### WHAT YOU HAVE TO DO
Here the job is to copy the data exactly and to exclude every image from it.

### PROVIDED DATA
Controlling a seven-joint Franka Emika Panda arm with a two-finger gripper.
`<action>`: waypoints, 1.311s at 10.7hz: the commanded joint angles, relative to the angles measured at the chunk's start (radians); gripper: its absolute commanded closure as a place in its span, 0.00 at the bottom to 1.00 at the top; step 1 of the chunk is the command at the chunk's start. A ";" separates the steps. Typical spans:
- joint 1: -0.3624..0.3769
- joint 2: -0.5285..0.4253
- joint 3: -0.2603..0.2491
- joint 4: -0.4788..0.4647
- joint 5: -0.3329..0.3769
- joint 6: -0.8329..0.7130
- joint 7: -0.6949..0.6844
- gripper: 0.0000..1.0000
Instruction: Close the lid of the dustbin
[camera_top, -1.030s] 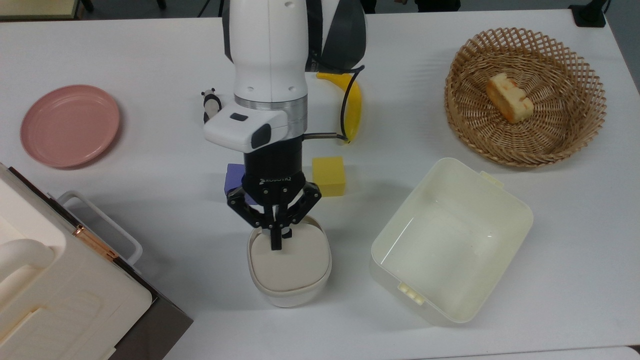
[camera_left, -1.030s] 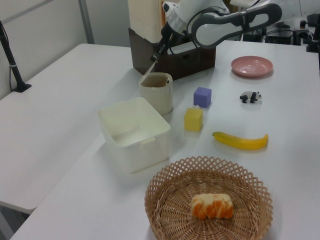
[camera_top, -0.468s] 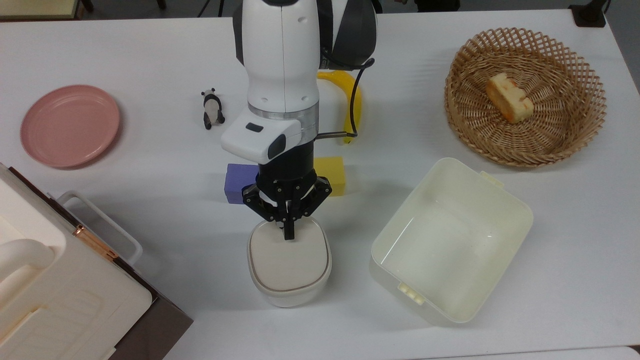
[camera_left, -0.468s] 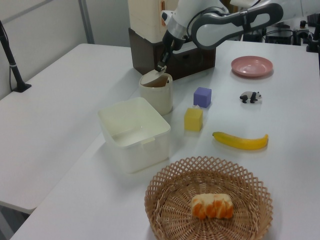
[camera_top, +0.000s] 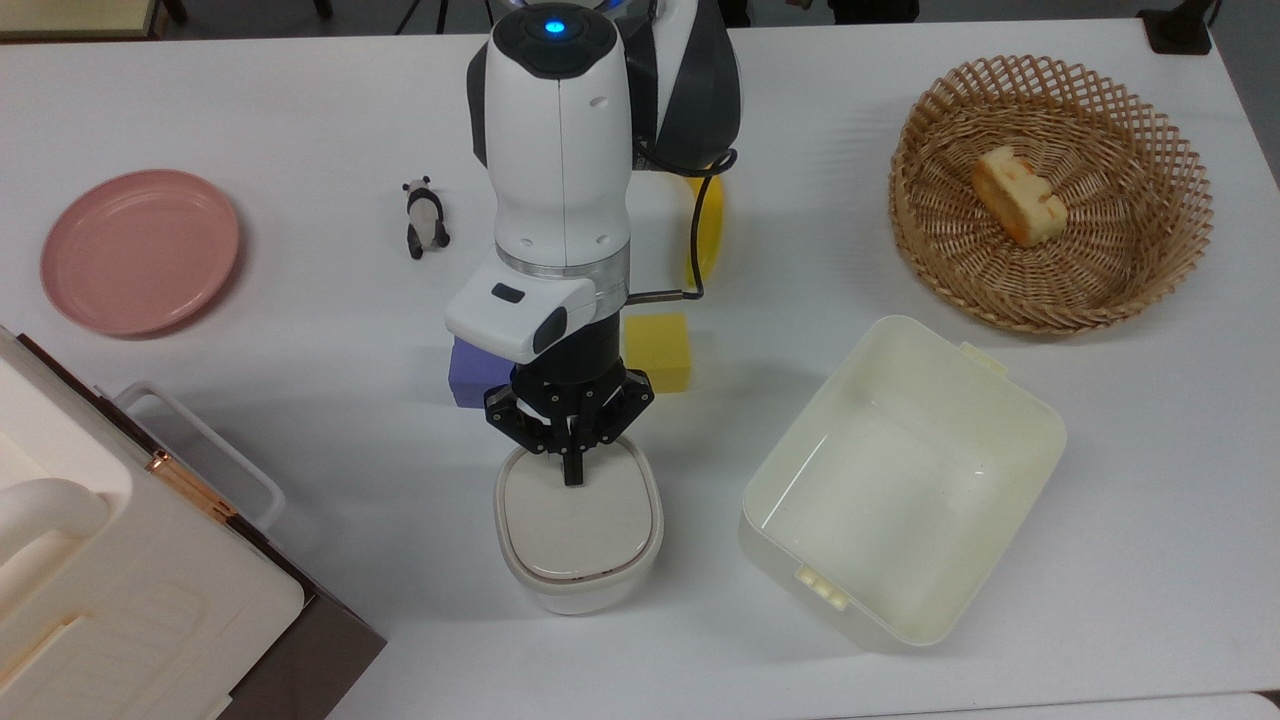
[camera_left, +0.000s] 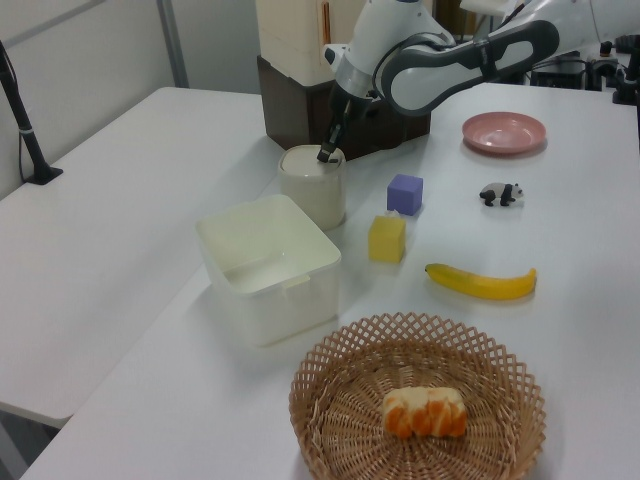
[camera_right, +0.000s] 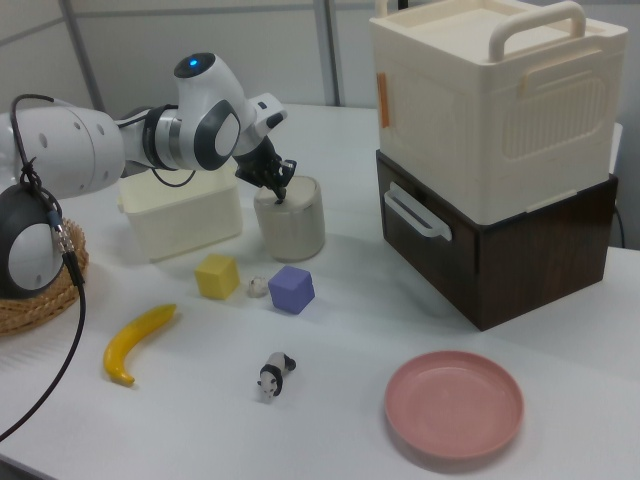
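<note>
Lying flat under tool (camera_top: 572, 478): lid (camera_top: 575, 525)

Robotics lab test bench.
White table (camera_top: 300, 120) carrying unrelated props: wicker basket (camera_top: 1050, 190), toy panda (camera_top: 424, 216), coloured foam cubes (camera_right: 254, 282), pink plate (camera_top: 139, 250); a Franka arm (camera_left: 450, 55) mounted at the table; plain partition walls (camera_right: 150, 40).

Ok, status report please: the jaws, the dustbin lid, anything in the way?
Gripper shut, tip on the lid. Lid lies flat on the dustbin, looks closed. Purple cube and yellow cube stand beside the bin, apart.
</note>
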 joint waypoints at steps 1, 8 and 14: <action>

### EXERCISE RESULT
Controlling a seven-joint Franka Emika Panda arm with a two-finger gripper.
`<action>`: waypoints, 1.311s at 10.7hz: the commanded joint angles, relative to the angles measured at the chunk's start (radians); gripper: its absolute commanded closure as a place in its span, 0.00 at the bottom to 1.00 at the top; step 1 of the chunk is the command at the chunk's start. A ";" separates the steps. Typical spans:
- joint 1: -0.3624..0.3769
- joint 2: -0.5285..0.4253
- joint 3: -0.2603..0.2491
- joint 4: -0.4788..0.4647
- joint 5: -0.3329..0.3769
- joint 6: -0.8329..0.7130
- joint 7: -0.6949..0.6844
- gripper: 0.0000..1.0000
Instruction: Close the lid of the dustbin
[camera_top, -1.030s] 
[camera_left, -1.030s] 
[camera_top, -0.468s] 
[camera_left, -0.468s] 
[camera_top, +0.000s] 
[camera_left, +0.000s] 
[camera_right, +0.000s] 
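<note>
Lying flat under tool (camera_top: 572, 478): lid (camera_top: 575, 525)

Robotics lab test bench.
White table (camera_top: 300, 120) carrying unrelated props: wicker basket (camera_top: 1050, 190), toy panda (camera_top: 424, 216), coloured foam cubes (camera_right: 254, 282), pink plate (camera_top: 139, 250); a Franka arm (camera_left: 450, 55) mounted at the table; plain partition walls (camera_right: 150, 40).

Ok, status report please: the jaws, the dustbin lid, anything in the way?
Gripper shut, tip on the lid. Lid lies flat on the dustbin, looks closed. Purple cube and yellow cube stand beside the bin, apart.
</note>
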 joint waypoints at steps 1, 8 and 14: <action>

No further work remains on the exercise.